Without interaction term, coefficient of determination (\(R^2\)) equals to 0.429 suggests a moderate association between points, variety and log(price). Although there is a significant p-value of Points * Variety interactions, the coefficient of determination does not change much (0.429 to 0.433) after interaction term is added. Therefore, we consider the interaction as not significant, which means that the relationship between Points and Price does not vary by different Variety. So we delete the interaction term Points * Variety from model.


Complete Model: Log_Price vs. Points + Variety + Continent


Qustion: Is variable Continent significant enough to be added in the model?

res.df rss df sumsq statistic p.value
49478 12565.96 NA NA NA NA
49473 11632.08 5 933.875 794.382 0

Yes. By doing an ANOVA test, we find that p-value of the F-test equals to zero, which suggests that the larger model Log_Price ~ Points + Variety + Continent is superior over smaller model Log_Price ~ Points + Variety, which means continent is indeed a significant variable.

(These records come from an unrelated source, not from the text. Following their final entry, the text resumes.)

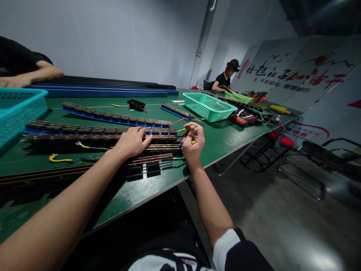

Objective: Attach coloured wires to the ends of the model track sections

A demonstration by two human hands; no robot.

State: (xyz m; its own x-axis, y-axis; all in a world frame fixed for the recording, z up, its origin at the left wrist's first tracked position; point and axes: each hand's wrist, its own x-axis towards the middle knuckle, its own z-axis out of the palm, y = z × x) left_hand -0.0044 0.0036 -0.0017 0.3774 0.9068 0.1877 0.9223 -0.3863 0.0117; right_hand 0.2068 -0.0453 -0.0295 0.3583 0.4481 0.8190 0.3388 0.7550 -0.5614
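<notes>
My left hand [132, 142] lies palm down with fingers curled on long copper conductor rails [158, 148] that run across the green table [222, 137]. My right hand [194, 142] is closed in a pinch at the rails' right end, holding yellow-tipped wire ends [192, 128]. Red, yellow and green wires [180, 121] lead off from there. More rail strips on blue holders [113, 117] lie just behind. Black clips [143, 170] sit under the rails near the table edge.
A green mesh basket [208, 106] stands right of centre, a teal basket [17, 113] at far left. A red power tool [242, 120] and cables lie beyond. A seated person [225, 77] works at the far end; another person's arm [31, 73] rests at left. Metal stool frames [304, 169] stand on the floor.
</notes>
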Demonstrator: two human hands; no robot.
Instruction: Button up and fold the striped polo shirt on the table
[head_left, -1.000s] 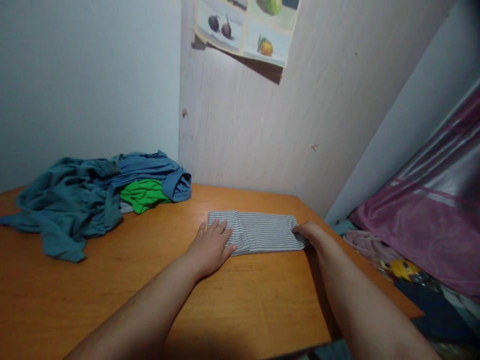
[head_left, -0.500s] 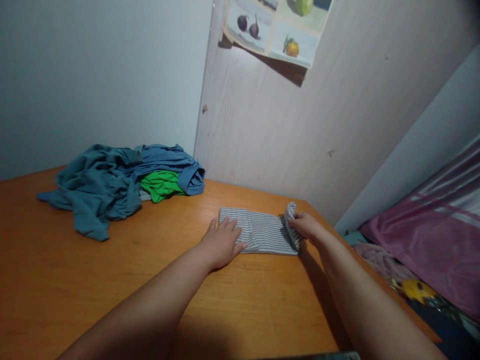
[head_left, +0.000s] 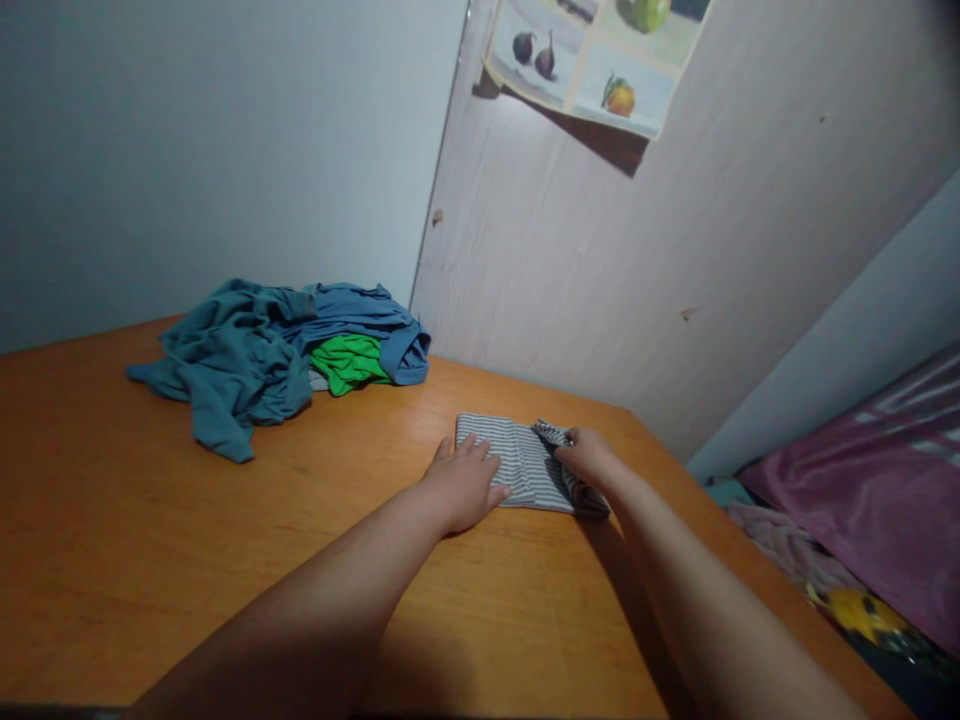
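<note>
A grey-and-white striped cloth garment [head_left: 525, 465], folded into a flat strip, lies on the wooden table [head_left: 495, 620]. Its exact kind cannot be made out. My left hand [head_left: 463, 487] rests flat on the strip's left part, fingers spread. Around the right end of the cloth, my right hand [head_left: 589, 460] is closed on the edge, which is lifted and turned over toward the left. The hand partly hides this raised flap.
Left of the cloth, a crumpled pile holds a teal garment [head_left: 247, 360], a blue one [head_left: 360, 312] and a bright green one [head_left: 349, 362]. Walls stand behind the table. A fruit picture [head_left: 592, 70] hangs there. Pink fabric [head_left: 862, 470] lies beyond the right edge.
My right hand has carried the cloth's right end leftward, folding it over the strip. My left hand stays flat on the left part. The view has shifted slightly left.
</note>
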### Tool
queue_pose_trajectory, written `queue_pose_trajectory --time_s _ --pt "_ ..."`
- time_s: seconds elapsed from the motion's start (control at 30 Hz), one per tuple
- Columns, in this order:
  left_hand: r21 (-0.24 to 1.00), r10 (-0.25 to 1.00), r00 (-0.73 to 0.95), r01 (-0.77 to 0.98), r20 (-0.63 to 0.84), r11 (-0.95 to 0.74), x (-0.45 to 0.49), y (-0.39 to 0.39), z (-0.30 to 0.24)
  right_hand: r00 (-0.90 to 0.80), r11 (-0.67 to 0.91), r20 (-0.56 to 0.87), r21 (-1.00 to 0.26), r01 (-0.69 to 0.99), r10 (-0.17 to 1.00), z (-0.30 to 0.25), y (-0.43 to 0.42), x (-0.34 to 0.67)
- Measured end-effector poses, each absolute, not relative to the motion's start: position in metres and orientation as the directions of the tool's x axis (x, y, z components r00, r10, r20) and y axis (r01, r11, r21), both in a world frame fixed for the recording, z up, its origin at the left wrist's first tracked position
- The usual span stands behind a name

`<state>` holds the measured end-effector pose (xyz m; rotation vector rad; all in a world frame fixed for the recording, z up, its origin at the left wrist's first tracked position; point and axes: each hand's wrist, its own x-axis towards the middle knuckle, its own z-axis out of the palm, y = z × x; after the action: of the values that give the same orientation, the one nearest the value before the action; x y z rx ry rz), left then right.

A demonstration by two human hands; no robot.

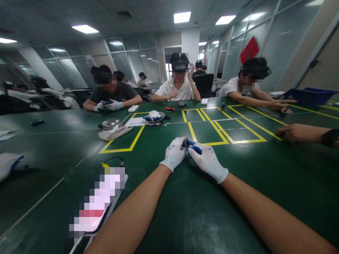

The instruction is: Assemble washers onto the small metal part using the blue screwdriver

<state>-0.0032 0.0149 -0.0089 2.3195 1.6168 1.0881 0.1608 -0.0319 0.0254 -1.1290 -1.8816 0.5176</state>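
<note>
Both my hands wear white gloves and meet over the green table point(185, 211). My left hand point(174, 153) is curled around the dark end of a small blue-handled tool point(191, 145). My right hand point(208, 160) pinches the same tool from the other side, its blue tip poking out between the fingers. The two hands touch each other just in front of a yellow taped square point(206, 132).
A phone with a cable point(106, 197) lies at my left forearm. Further off sit a metal dish point(111, 123), a cloth point(115, 133), gloves on a plate point(154, 115) and a red-handled screwdriver point(169, 109). Several people sit around the table; another person's hand point(291, 132) rests at right. A blue bin point(309, 95) stands far right.
</note>
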Motion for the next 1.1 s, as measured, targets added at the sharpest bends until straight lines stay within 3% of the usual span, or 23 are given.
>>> queue_pose_trajectory --time_s 0.8,1.1 --pt "0.461 0.868 0.188 0.785 0.46 -0.414 -0.0043 0.0108 -0.0093 -0.247 0.496 0.44 -0.647 0.579 0.863 0.023 -0.0336 0.163" --pt "0.459 0.872 0.193 0.788 0.449 -0.411 -0.0037 0.0107 -0.0081 -0.221 0.444 0.392 -0.685 0.578 0.893 0.0216 -0.0329 0.1617"
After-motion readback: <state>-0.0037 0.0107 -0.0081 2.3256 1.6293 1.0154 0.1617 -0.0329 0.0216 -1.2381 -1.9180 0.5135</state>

Therefore, we add continent into our model and get the following estimates:

term estimate p.value
(Intercept) -6.656 0.000
points 0.113 0.000
varietyPinot Noir 0.278 0.000
varietyCabernet Sauvignon 0.248 0.000
varietyRed Blend 0.059 0.000
continentAfrica -0.341 0.000
continentAsia -0.049 0.064
continentEurope 0.089 0.000
continentOceania -0.241 0.000
continentSouth America -0.411 0.000


The complete model:

\[ log(Price) = -6.656 + 0.113Points + 0.278Pinot Noir +0.248Cabernet Sauvignon + 0.059Red Blend\] \[ - 0.341Africa - 0.049Asia + 0.089 Europe - 0.241Oceania -0.411SouthAmerica\]

However, because interaction between Continent and Points is significant, we decide to stratify the analysis by Continent for easier interpretation.


Stratified Analysis by Continent


continent (Intercept) points varietyPinot Noir varietyCabernet Sauvignon varietyRed Blend
North America -4.977 0.093 0.343 0.403 0.171
Oceania -8.044 0.126 0.330 0.110 0.068
Europe -11.964 0.175 0.225 -0.182 -0.171
Asia -4.120 0.082 -0.013 0.319 0.228
South America -6.018 0.101 0.202 0.016 0.439
Africa -8.301 0.128 0.573 0.122 0.133


Findings




Profound Analysis: Closer Look in North America


Non-random distribution of variances of residual tells us that bootstrapping needs to be down before fitting the model for Price vs. Points of wine in North America.


Bootstrap 1000 times


term mean_est sd_est
(Intercept) -4.981 0.069
points 0.093 0.001
varietyCabernet Sauvignon 0.403 0.007
varietyPinot Noir 0.343 0.006
varietyRed Blend 0.171 0.010

After 1000 times bootstraps, we get an almost 17 percent decrease (0.007 to 0.006) in standard error of Pinot Noir estimate, which provides us a more accurate test statistic in predicting the range of price by change of variety. Therefore, the estimated price range of Pinot Noir in North America becomes narrower after bootstraps.